Return every line below as is, leaving out the pictures.

>>>

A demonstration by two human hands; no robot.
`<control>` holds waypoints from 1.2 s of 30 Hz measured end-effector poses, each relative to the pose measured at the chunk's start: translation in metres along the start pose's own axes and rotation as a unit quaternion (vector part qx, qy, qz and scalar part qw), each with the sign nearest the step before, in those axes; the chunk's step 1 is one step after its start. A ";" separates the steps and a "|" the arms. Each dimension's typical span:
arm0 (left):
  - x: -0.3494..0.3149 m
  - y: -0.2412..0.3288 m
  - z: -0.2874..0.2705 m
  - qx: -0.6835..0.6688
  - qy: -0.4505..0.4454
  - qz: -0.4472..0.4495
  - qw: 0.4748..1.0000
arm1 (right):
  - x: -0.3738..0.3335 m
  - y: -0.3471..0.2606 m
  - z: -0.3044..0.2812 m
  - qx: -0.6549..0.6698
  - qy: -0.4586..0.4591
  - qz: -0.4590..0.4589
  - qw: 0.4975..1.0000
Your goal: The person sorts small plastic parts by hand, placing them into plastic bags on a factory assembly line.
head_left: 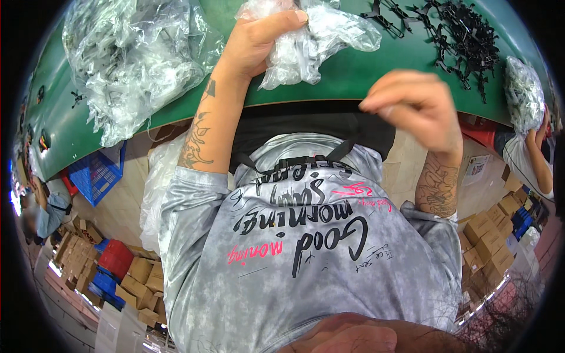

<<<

* Answer to this task:
A demonstration by two human hands; no robot.
`<control>` holds waypoints from 1.2 s of 30 Hz measured end-effector poses, each relative to the pose measured at the chunk's start: translation in metres along the start pose's own axes and rotation as a unit quaternion (vector part qx, qy, qz and scalar part qw), each with the sign nearest the step before, in those axes; the chunk's step 1 is one step after its start. A ";" separates the steps and a "|" the arms. Each dimension's typical span:
arm0 (left):
  - x: -0.3494..0.3149 m
  - y: -0.2412..0.3288 m
  - z: -0.2874..0.2705 m
  - qx: -0.6835..0.6688
  - qy: -0.4505..0.4454
  - qz: -0.4472..0.4495
  - qw: 0.4748..1.0000
arm1 (right):
  - x: -0.3738..0.3335 m
  - y: -0.3471..0.2606 m
  - z: -0.3044..0.2812 m
  - qx: -0.6549..0.6698
  - qy: -0.4586..0.4591
  - qz: -0.4590..0.4589
  - qw: 0.4975..1.0000
Your goal: The person sorts small plastic parts by hand, placing them into plastic bags on a factory assembly line.
head_left: 

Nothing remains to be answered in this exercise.